Loading images...
Loading images...
Loading images...

Convergence, Compliance and Cost Savings

Date Venue Presentations
Check back after this event.

Bob West, CEO and Founder of Echelon One, will deliver a keynote address about managing risk and aligning business and technology strategies. The keynote will be followed by presentations from NY Metro ISSA sponsors. Topics will include: Emerging Threats and Best Practices, A Consolidated and Virtualized Network Security Infrastructure, How Malware Is Getting Down to Business and Tales from the Compliance Edge.

After the presentations, please join us at our networking reception where you can meet other NYMISSA members and sponsors, share stories and enjoy the food & drinks.

  • Venue: Bank of NY Mellon, 101 Barclay Street, New York, NY
  • Dress Code: Business Casual

Registration and full details are now available at cvent

Session Details:

Session 1:  Keynote Address: Convergence and The Road Ahead

For organizations to effectively manage risks on enterprise level, security must be aligned with business and technology strategy. Security programs have always had human resource, compliance, legal and audit issues to take into account. All types of risk need to be understood and communicated effectively between security and the rest of the organization. In this session Bob West, CEO of Echelon One will discuss how organizations can create effective governance structures, engage the rest of the organization, manage risks consistently, and drive savings into the organization.

Session 2:  Emerging Threats and Security Best Practices
Josh Shaul, VP Product Development, Application Security Inc.

The presentation will highlight several issues related to database threats and more specifically database security, risk and compliance.  Attendees will learn how hackers and their approaches have changed in the past decade, how they continue to evolve, and how they are impacting the landscape with regard to threats to data. The session draws on several recent sources of research to illustrate how attackers are targeting data at a rate the industry has never before seen, how organizations are impacted, and how they are reacting. Attendees will then be introduced to the database security, risk and compliance lifecycle and advised of best practices that allow organizations to pragmatically secure sensitive data and ground compliance initiatives where the data lives – in the database.
The session will conclude with Database Security 101 – easily achievable first steps that can significantly improve an organizations database security posture.

Session 3:  Achieving the Promise: A Consolidated and Virtualized Network Security Infrastructure
Sanjay Raja, Senior Product Line Manager, Crossbeam Systems Inc.

More than ever, IT budgets are stretched thin. IT staff are pressured to cut costs, reduce management complexity and save resources, all while facing an increasingly sophisticated threat landscape. The rise of integrated security platforms and virtualization solutions has been a major step forward in addressing some of these problems, but many of these solutions still fail to perform effectively within an integrated multi-application security infrastructure. This presentation will highlight the core obstacles to achieving a consolidated, virtualized security infrastructure, as well as the options available to help network managers simplify delivery of security services, while still meeting their needs for performance, scalability and reliability.

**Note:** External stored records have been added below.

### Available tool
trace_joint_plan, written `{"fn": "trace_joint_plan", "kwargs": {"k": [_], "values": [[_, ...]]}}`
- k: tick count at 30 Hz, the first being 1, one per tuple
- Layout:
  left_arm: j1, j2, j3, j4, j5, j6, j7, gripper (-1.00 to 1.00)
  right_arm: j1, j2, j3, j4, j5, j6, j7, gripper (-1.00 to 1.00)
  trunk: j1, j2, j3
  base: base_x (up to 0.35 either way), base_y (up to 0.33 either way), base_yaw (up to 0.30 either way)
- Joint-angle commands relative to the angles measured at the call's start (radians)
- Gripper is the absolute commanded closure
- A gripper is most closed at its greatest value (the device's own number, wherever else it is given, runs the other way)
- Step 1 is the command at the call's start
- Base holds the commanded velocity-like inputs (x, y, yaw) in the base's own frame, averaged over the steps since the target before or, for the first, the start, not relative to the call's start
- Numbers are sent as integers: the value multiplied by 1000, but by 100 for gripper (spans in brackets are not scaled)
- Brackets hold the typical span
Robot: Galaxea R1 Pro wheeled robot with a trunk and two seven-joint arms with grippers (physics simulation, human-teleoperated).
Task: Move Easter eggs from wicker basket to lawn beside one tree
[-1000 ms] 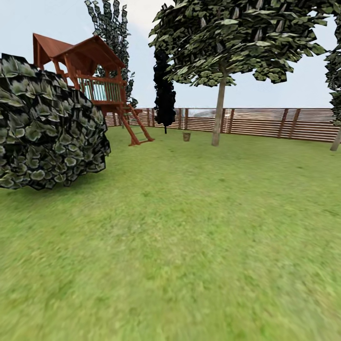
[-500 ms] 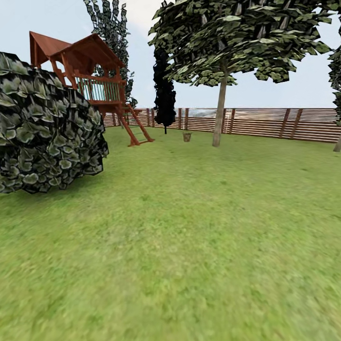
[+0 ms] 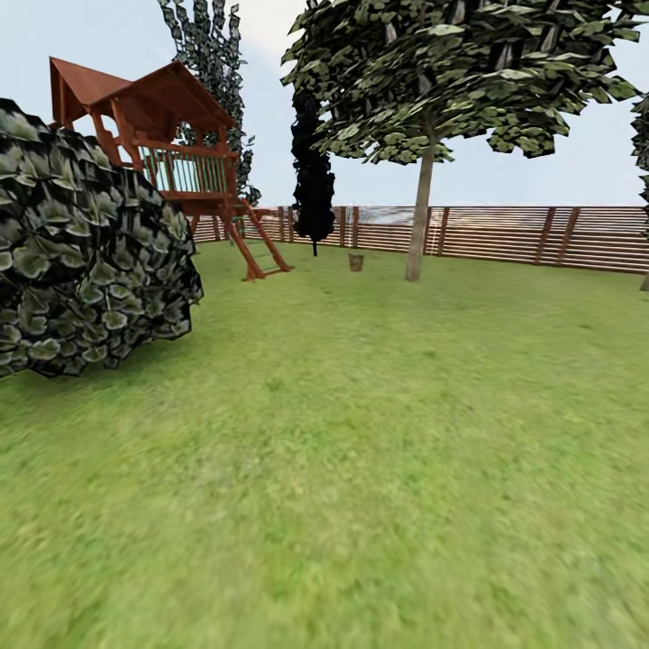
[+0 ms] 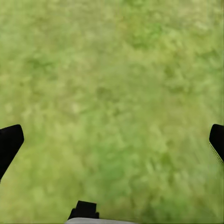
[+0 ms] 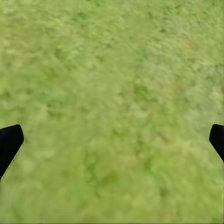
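Transit across the lawn (image 3: 361, 451). The wicker basket (image 3: 356, 260) is seen far off, small, near the fence (image 3: 505, 233), just beside the tree (image 3: 419, 216). Eggs too distant to be made out. Left gripper (image 4: 112, 140) and right gripper (image 5: 112, 140): jaws spread wide, nothing held, grass beneath. Eggs are judged light, smooth, round; best pinched across the middle.

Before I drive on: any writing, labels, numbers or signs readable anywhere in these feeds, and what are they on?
None: no text, label, number or sign reads in any view.
The play tower, the fence and the wicker basket by the tree carry no visible markings; the basket is too far and small to check closely.
Both wrist views show plain lawn between open jaws.
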Motion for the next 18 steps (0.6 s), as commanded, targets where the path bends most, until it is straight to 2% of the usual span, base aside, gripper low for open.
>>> {"fn": "trace_joint_plan", "kwargs": {"k": [1, 18], "values": [[-1, 0, 0, 0, 4, -3, 1, -100, -1, 0, -1, 1, -5, -4, 2, -100, -3, 7, 2, 328, 0, 0], [-1, 0, 0, 0, 4, -3, 1, -100, -1, 0, -1, 1, -5, -4, 2, -100, -68, 126, 35, 328, 0, 0]]}}
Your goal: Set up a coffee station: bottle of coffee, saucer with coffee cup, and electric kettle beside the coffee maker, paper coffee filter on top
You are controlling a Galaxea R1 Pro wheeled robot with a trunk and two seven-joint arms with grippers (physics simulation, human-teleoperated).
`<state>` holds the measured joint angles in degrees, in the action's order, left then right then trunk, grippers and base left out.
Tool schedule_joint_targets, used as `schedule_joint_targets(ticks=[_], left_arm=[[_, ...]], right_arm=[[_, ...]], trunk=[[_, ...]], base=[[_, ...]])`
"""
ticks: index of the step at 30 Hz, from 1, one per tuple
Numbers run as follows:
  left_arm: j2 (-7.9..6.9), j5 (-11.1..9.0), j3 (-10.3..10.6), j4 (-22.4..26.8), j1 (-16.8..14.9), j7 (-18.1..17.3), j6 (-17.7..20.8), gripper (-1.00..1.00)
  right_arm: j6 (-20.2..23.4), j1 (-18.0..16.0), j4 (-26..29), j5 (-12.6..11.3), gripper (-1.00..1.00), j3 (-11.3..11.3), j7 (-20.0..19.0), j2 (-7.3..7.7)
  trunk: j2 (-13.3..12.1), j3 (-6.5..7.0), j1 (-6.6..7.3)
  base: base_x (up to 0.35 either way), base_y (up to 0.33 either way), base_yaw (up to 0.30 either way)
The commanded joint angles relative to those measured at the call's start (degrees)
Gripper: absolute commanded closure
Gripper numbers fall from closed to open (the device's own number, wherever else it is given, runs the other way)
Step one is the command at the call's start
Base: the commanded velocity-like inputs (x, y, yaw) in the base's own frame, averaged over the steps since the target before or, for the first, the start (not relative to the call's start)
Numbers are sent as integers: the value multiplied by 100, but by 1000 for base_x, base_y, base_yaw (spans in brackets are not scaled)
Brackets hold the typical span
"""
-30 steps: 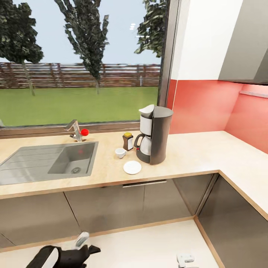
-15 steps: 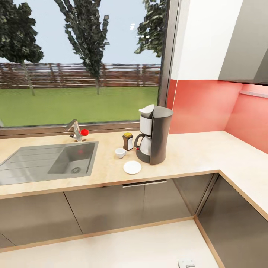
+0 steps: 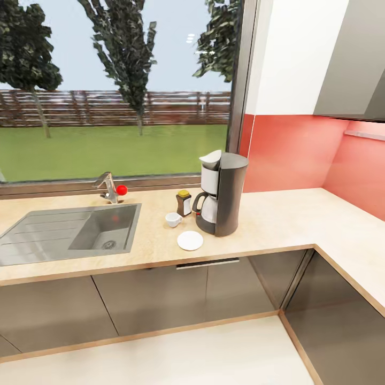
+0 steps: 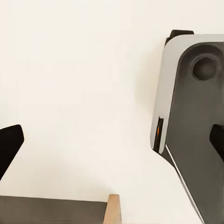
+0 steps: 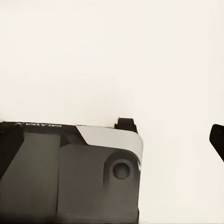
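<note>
On the tabletop, the coffee maker is seen standing right of the sink, with a filter resting on its top. The coffee bottle stands just beside the maker at about ten o'clock, the cup at nine o'clock directly on the tabletop, and the empty saucer at about seven o'clock, apart from the cup. In the wrist views, the left hand and right hand are held released over pale floor beside the robot's base, dark fingertips spread wide with nothing between them.
</note>
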<state>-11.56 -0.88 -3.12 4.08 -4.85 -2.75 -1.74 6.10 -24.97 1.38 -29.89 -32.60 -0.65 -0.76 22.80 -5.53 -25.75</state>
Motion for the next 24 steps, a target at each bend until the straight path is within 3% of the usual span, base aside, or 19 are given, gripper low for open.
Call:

Sesson 4:  Corporate IT Security: How Malware is Getting Down to Business
Roel Schouwenberg, Senior Anti-Virus Researcher, Kaspersky Lab, Americas

It’s not news that the IT security threat landscape is getting worse by the day.  In 2008 alone, the Kaspersky antivirus lab saw an 8x increase in malware.  Today’s malware imposes significant business risks due to the highly organized nature of attacks – applications, websites and social networks are all subject to attacks and vulnerabilities.  Today’s hackers are highly organized professionals with vast networks who are able to precisely target a specific division as part of a bigger enterprise to ensure the attack remains stealthy.  In fact, these attacks are so stealthy that a corporate target may not even realize his/her machine has been compromised for days, weeks or months.  During this presentation, Roel Schouwenberg, Senior Anti-Virus Researcher at Kaspersky Lab Americas, will examine what this means for the corporate environment and what organizations need to pay attention to in order to stay on top of these threats and evaluate their security approaches.

Sesson 5:  Tales from the Compliance Edge
Matthew R. Alderman, Director of Strategic Alliances at Qualys

Many organizations are tasked with meeting not one but multiple regulatory IT compliance concerns and, in effort to meet myriad complex requirements, have attempted to streamline and automate IT compliance and information security activities.  As a result of this industry trend, many IT security vendors are promoting use of their solutions as IT compliance tools for automating IT compliance processes. With the merging of IT security and IT compliance topics in software solutions, several organizations have been impacted by selecting solutions that were not applicable to their requirements. This presentation is a discussion of observations from the IT security consultant point of view and provides real world information collected from actual IT security and compliance software implementation engagements that can help enable organizations avoid mishaps that have occurred, how to evaluate the pros and cons of different approaches, and understand what best practices can be leveraged to promote success for IT security and compliance initiatives.